Where'd You Go, Bernadette(70)
We arrived in Santiago at six in the morning. I’d never flown first-class before, so I didn’t know each seat was its own egg and when you pushed a button, it became a bed. As soon as my seat went totally flat, the stewardess covered me with a crisp white comforter. I must have smiled, because Dad looked over from his seat and said, “Don’t get too used to this.” I smiled back, but then I remembered I hated him, so I plopped on my eye pillow. They bring you this kind that is filled with flaxseed and lavender, which they microwave, so it’s toasty warm and you breathe in relaxation. I slept for ten hours.
There was a massive immigration line at the airport. But an officer waved over Dad and me, and unhooked a chain so we could go straight to an empty window reserved for families with small children. At first, I was annoyed because I’m fifteen. But then I thought, Fine, I’ll do cutsies.
The guy wore military fatigues and took forever with our passports. He kept looking at me, in particular, then at my passport. Up, down, up, down. I figured it was my stupid name.
Finally, he spoke. “I like your hat.” It was a Princeton Tigers baseball hat they sent Mom when they wanted her to give money. “Princeton,” he said. “That’s an American university, like Harvard.”
“Only better,” I said.
“I like tigers.” He placed his palm over both of our passports. “I like that hat.”
“Me, too.” I stuck my chin in my palm. “That’s why I’m wearing it.”
“Bee,” Dad said. “Give him the hat.”
“Whaa?” I said.
“Very much I’d like the hat,” the guy said, agreeing with Dad.
“Bee, just do it.” Dad grabbed my hat, but it was hooked on my ponytail.
“It’s my hat!” I covered my head with both hands. “Mom gave it to me.”
“She threw it in the garbage,” Dad said. “I’ll get you another one.”
“Get one yourself,” I told the guy. “You can order them on the Internet.”

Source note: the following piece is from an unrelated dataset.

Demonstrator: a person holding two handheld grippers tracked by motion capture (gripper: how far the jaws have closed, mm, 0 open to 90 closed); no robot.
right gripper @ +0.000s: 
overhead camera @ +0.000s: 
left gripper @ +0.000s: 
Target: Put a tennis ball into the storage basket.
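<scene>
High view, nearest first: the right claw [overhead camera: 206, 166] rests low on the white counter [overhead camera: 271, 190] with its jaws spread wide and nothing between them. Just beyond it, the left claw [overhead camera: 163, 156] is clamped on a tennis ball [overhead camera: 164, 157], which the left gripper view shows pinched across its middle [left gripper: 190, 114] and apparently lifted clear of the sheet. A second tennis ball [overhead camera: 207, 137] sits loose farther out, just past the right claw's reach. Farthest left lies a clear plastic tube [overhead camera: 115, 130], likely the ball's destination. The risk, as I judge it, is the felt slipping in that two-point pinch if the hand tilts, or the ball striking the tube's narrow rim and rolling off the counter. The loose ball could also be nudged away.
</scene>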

“We can order you one,” Dad added.
“We will not!” I said. “He’s a grown man with a job and a gun. He can do it himself.”
The man handed us our stamped passports and gave a shrug, like, It was worth a try. We collected our bags and were funneled into the main part of the airport. A tour guide immediately identified us by the blue-and-white ribbons we tied to our luggage. He told us to wait while everyone else in the group went through immigration. It would be awhile.

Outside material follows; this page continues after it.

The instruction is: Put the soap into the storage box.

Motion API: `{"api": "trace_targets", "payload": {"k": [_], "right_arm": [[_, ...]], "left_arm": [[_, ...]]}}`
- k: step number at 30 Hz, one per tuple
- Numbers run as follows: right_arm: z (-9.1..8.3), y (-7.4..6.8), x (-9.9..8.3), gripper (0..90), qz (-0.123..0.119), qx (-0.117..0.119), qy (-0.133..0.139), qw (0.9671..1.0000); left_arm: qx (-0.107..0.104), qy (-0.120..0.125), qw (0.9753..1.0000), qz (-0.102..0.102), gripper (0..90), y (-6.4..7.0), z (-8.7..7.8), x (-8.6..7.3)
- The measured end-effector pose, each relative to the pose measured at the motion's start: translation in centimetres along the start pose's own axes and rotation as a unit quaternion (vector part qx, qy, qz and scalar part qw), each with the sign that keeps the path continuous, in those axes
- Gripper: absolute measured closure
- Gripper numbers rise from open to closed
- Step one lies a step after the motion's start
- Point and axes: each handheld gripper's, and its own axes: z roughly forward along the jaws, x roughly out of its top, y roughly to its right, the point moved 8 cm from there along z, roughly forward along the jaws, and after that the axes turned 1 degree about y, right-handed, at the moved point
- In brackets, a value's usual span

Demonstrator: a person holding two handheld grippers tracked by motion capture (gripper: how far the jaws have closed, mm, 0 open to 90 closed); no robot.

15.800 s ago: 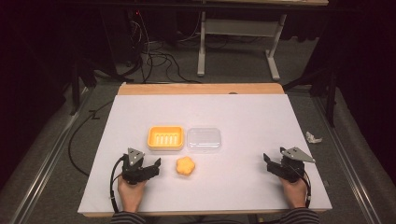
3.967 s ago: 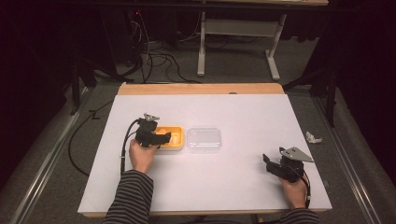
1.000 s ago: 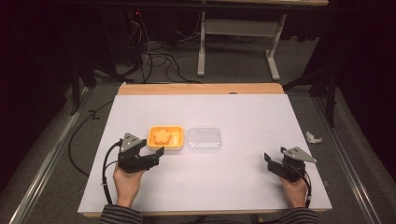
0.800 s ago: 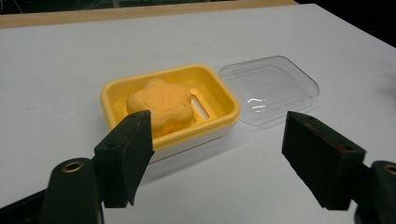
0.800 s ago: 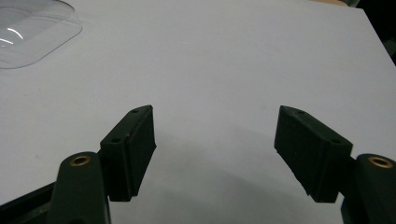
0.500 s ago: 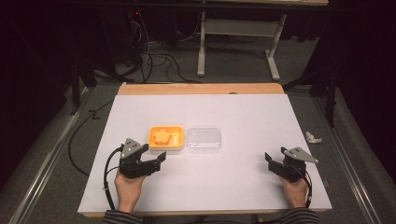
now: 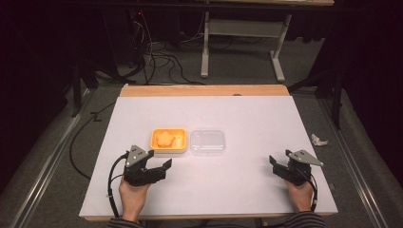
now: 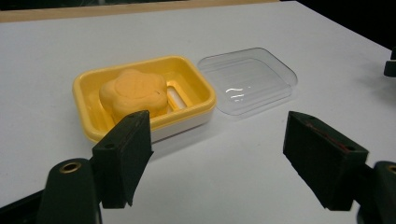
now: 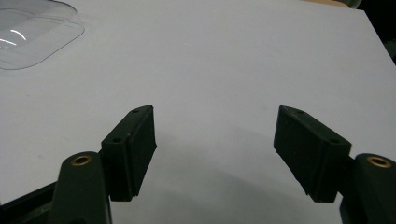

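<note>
Meanwhile, the left hand-held gripper (image 7: 161, 167) rested on the white table (image 7: 247, 114) near its six o'clock edge, jaws spread wide and holding nothing. At its one o'clock, a short gap away, sat the yellow rectangular plastic soap dish (image 7: 168, 141), with the orange flower-shaped soap bar (image 7: 165, 138) lying inside, toward the dish's nine o'clock end. Touching or just beside the dish's three o'clock rim lay the clear plastic lid (image 7: 207, 141), flat on the table. The right hand-held gripper (image 7: 278, 164) sat near the table's five o'clock corner, jaws likewise wide apart and empty, well apart from the lid. Bare white surface stretched between the two grippers and from the dish to the wooden strip (image 7: 204, 90) at twelve o'clock. A crumpled white scrap (image 7: 319, 140) lay on the floor past the three o'clock edge.
</note>
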Motion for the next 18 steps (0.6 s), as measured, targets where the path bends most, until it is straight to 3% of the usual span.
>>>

“There’s no free lunch,” Dad said. He had a point, but I acted like I didn’t hear him.
Others with blue-and-white ribbons started appearing. These were our fellow travelers. They were mostly old, with wrinkled faces and wrinkle-free travel clothes. And the camera equipment! These people were circling one another like khaki peacocks, presenting their lenses and cameras. In between the preening, they’d pull out cloudy Ziploc bags of dried fruit and tuck little pieces into their mouths. Sometimes I’d catch their curious glances, probably because I was the youngest, and they’d smile all friendly. One of them stared so long I couldn’t resist, I just had to say it: “Take a picture. It lasts longer.”
“Bee!” Dad puffed.
One thing that was funny: beside a random windowless room, there was a sign depicting a stick figure on its knees under a pointy roof. This was the universal sign for church. Janitors, lunch-counter workers, and taxi drivers would go in and pray.

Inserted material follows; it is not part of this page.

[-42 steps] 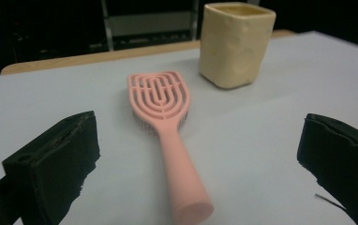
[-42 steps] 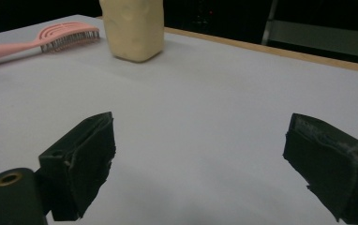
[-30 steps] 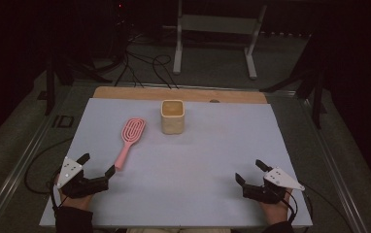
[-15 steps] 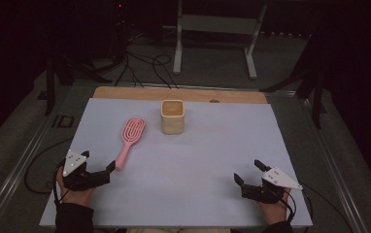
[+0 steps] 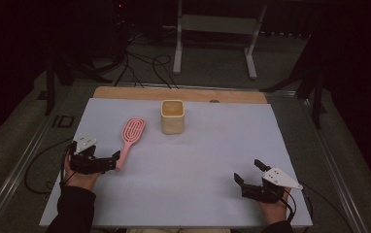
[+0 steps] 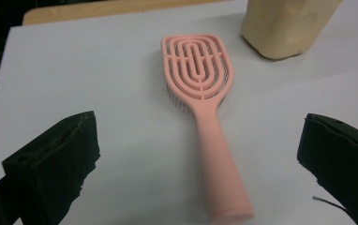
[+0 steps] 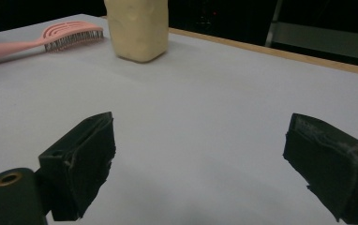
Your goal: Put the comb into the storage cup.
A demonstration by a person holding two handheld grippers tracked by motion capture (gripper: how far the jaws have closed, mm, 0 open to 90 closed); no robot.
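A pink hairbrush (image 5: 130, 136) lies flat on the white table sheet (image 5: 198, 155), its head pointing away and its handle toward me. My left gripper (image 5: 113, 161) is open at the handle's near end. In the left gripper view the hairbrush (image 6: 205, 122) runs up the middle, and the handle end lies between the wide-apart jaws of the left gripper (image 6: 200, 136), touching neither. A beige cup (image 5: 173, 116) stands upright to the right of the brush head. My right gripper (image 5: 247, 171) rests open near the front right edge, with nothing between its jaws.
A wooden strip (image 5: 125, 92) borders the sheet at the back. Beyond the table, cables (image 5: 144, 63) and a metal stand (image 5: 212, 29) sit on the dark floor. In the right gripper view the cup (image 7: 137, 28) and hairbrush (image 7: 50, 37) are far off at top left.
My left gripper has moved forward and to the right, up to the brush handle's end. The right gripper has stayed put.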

It was time to board the bus. I waited until Dad found a seat, then sat somewhere else. The highway into the city center ran along a river, which had trash scattered on its bank: soda cans, water bottles, tons of plastic, and food scraps just dumped. Kids were kicking a ball among the trash, running with mangy dogs among the trash, even squatting to wash their clothes among the trash. It was totally annoying, like, Would one of you just pick up the trash?
We entered a tunnel. The guide standing in the front of the bus got on the PA system and started rhapsodizing about when the tunnel was built, who won the contract to build it, how long it took, which president approved it, how many cars go through it every day, etc. I kept waiting for him to reveal its greatness, like maybe it was self-cleaning, or made out of recycled bottles. Nope, it was just a tunnel. Still, you couldn’t help but feel happy for the guide, that if things ever got really bad, he’d always have the tunnel.
We went to our hotel, which was a swirling concrete column. In a special conference room, an Austrian lady checked us in.
“Make sure there are two beds in our room,” I said. I was horrified when I had found out Dad and I would be sharing a room for the entire trip.
“Yes, you have two beds,” the lady said. “Here is your wowcher for the city tour and transfer to the airport.”
“My what?” I asked.
“Your wowcher,” she said.
“My what?”
“Your wowcher.”
“What’s a wowcher?”
“Voucher,” Dad said. “Don’t be such a little bitch.” The truth was I didn’t understand what the lady was saying. But I was being a little bitch in general, so I let Dad have this one. We got our key and went to our room.
“That city tour sounds fun!” Dad said. You almost have to feel sorry for him with his taped-over lens and desperate attitude, until you remember this whole thing started because he tried to get Mom locked up in a mental hospital.